“Kalau ada keluarga besar dari Aceh Tengah, Bener Meriah serta Gayo Lues yang turun ke Banda Aceh, nginapnya di sini. Makanya mamak terbiasa bahasa Gayo,” ujar Sarina Aini lagi.
Sarina Aini sendiri bukanlah perempuan dan ibu rumah tangga biasa. Ia terlibat dalam berbagai majelis ilmu dan dosen di UIN Ar-Raniry dan STAI-PTIA Teungku Chik Pante Kulu.
Meski lahir dari keluarga sederhana dari pelosok terpencil di pedalaman Aceh dan berusia tergolong muda, ia kini sukses menambalkan dua gelar doktoral menemani namanya.
“Saya lahir di Peunaron, Aceh Timur, dari keluarga berdarah Gayo,”
“Keluarga besar kami itu ada di Blangkejeren Gayo Lues serta Aceh Tenggara. Ada di Aceh Tengah dan Bener Meriah,” ujar Aini.
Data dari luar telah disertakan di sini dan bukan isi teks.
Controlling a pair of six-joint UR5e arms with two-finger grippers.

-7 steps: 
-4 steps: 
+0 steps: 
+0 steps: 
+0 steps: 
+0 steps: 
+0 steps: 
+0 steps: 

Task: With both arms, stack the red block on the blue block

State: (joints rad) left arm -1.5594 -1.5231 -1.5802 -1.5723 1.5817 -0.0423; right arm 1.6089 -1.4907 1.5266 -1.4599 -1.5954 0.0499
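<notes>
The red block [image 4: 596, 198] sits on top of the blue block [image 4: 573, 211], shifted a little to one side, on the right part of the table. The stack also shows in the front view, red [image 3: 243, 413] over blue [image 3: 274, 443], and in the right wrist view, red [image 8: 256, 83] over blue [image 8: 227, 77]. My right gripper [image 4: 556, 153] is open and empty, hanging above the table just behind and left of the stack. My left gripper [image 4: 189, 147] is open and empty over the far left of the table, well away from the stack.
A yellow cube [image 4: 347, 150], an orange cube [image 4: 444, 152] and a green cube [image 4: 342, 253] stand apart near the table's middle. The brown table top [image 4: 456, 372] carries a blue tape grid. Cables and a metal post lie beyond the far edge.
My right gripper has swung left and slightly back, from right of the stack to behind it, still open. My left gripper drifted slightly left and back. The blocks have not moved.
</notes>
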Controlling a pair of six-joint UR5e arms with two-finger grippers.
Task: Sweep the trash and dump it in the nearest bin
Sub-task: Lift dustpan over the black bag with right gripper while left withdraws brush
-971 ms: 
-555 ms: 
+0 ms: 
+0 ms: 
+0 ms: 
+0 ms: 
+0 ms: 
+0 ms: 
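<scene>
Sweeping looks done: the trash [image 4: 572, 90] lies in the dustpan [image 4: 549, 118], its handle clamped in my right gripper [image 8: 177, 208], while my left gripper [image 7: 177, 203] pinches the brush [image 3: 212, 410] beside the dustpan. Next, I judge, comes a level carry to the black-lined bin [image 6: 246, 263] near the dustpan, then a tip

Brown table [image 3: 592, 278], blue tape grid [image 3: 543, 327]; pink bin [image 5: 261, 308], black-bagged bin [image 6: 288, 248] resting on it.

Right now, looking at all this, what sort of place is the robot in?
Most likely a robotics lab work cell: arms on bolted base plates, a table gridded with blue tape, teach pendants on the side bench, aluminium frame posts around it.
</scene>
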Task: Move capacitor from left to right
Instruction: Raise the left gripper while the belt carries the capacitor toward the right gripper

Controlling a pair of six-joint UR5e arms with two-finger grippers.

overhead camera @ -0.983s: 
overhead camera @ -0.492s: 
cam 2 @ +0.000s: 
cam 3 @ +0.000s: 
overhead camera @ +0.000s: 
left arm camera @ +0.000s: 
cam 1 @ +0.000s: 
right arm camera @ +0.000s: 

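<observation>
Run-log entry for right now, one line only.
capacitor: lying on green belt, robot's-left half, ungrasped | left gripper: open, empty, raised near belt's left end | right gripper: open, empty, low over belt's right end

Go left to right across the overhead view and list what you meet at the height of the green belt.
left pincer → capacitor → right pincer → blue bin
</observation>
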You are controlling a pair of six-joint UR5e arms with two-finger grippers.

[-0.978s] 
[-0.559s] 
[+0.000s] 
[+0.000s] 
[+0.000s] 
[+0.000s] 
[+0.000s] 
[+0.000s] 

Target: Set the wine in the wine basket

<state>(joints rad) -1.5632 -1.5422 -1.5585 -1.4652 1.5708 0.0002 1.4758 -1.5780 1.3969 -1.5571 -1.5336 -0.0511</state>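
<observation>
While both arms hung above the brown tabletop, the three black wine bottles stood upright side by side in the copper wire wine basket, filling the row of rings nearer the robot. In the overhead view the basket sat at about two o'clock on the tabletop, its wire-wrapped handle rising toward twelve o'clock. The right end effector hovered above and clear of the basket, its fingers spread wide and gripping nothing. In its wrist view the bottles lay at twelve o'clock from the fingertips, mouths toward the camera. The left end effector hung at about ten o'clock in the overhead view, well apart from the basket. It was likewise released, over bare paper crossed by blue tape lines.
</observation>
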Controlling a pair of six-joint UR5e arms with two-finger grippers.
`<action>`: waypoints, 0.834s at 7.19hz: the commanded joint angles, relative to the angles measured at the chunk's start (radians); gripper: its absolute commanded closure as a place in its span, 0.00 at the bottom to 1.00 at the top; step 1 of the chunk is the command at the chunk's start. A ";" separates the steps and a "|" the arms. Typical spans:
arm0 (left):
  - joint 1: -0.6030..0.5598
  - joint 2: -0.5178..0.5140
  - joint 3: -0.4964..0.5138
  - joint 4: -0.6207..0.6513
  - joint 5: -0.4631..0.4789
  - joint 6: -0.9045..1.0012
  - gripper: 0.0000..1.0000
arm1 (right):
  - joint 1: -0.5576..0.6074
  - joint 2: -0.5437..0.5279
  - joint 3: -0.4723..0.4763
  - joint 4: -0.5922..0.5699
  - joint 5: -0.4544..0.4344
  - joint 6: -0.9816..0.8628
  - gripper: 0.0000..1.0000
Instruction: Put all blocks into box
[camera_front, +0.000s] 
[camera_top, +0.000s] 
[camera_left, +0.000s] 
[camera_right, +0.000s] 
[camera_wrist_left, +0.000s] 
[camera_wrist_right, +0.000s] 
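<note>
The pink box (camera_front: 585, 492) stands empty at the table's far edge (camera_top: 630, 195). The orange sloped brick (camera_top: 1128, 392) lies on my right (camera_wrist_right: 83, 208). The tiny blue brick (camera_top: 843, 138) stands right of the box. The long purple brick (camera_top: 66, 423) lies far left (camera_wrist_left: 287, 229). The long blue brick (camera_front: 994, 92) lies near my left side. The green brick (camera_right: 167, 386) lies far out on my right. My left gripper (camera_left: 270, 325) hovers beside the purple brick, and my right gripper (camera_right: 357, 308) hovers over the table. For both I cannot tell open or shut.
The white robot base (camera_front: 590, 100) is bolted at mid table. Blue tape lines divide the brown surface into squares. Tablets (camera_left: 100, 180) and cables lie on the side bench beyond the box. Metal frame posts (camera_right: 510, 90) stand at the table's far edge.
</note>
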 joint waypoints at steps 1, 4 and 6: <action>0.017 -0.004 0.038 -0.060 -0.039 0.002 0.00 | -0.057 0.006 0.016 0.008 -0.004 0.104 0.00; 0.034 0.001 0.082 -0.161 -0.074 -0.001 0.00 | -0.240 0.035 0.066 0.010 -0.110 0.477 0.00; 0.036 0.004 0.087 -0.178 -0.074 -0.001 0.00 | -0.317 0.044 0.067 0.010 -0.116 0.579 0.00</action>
“Alhamdulillah ketika Bang Fadhil diminta mendampingi Pak Bustami (Cagub-red), respons mereka positif,”
“Banyak yang telepon dan menyatakan dukungan. Banyak yang berkunjung ke Banda Aceh untuk menanyakan langsung,” ujar Aini.
Kembali ke soal dua title doctoral, Aini mengatakan, dua gelar tersebut diperolehnya dari dua universitas berbeda.
Pertama, ia menyelesaikan S3 Fiqih Muqarran di Omdurman Islamic Universitas-Sudan pada 2017 lalu.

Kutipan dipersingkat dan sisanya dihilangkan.